Arabic characters have hex values between 0x0600—0x06FF, and characters of presentation forms have hex values between 0xFB50—0xFDFF and between 0xFE70—0xFEFF. You can convert hexadecimal to decimal by writing console.log(0xFEFF); in your FireBug console. You can also try these JavaScript commands to see the difference between Unicode blocks:
//A character from Arabic Presentation Forms-B:
"ﻻ".charCodeAt(0); //65275

//A simple Arabic character:
"ا".charCodeAt(0); //1575

//Aimple Arabic character:
"ل".charCodeAt(0); //1604

//Two simple characters joined each other as a glyph:
console.log("ل" + "ا");‎ // ‬لا (Don't copy this comment.)

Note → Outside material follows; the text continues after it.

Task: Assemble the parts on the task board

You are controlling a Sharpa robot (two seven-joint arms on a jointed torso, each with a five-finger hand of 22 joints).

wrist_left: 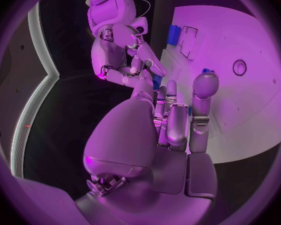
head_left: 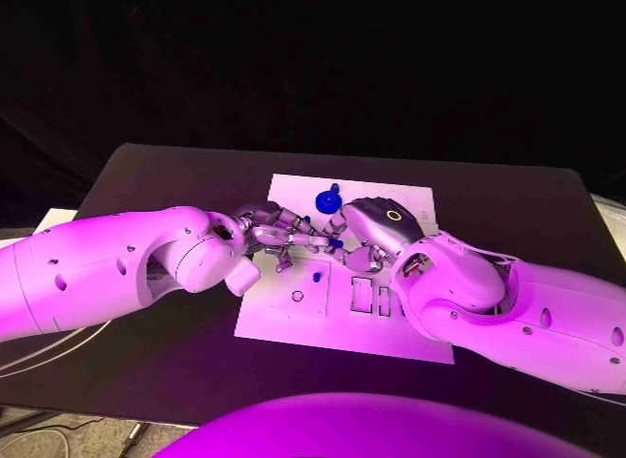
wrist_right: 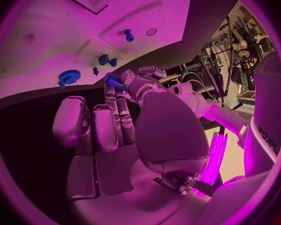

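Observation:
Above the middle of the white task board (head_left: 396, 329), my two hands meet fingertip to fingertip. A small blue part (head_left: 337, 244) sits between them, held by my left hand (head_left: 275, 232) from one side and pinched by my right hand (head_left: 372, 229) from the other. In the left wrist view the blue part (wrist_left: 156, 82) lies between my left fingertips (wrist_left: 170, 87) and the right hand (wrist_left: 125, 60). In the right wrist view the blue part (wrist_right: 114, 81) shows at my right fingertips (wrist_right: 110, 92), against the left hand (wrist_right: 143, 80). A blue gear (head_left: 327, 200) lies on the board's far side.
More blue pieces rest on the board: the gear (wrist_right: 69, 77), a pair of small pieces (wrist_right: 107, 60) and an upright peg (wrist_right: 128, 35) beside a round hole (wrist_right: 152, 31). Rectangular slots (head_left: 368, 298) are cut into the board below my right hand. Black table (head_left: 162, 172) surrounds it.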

//First character is a simple Arabic character:
"لا".charCodeAt(0); //1604

//Second character is also a simple Arabic character:
"لا".charCodeAt(1); //1575
The following commands may also be helpful:
//Get character from its hex value.
String.fromCharCode(0xfe80);

//Get character from its unicode value.
console.log("\uFE80");
Converting from Arabic Presentation Forms to Arabic - What I need to do is to convert any presentation character to simple Arabic character. On this topic, I could find only Accorpa's Arabic Converter From and To Arabic Presentation Forms B which is developed for iOS applications. I converted some part of it to C# code and added some more character support according to my database. You can examine my C# application that converts some characters to simple Arabic and gives alert at other characters so that you can visit wikipedia page titled "Arabic script in Unicode", and find a suitable character corresponding to a presentation character, and add it to this C# application. I know, the C# code is not clean and smart but it does the job. By the way, Windows' scientific calculator is very handy in converting from/to hex and don't forget İsa Sarı's simple Arabic keyboard.

You can download Arabic Character Converter from here: https://www.box.com/s/7lqe07i75eocmpt8fn41 It is an incomplete C# project. Someone may finish it by mapping all necessary presentation characaters to simple Arabic characters. Also note that, this project works with my database. So, you should adapt it if you want to use it and add some other presentation characters that you need.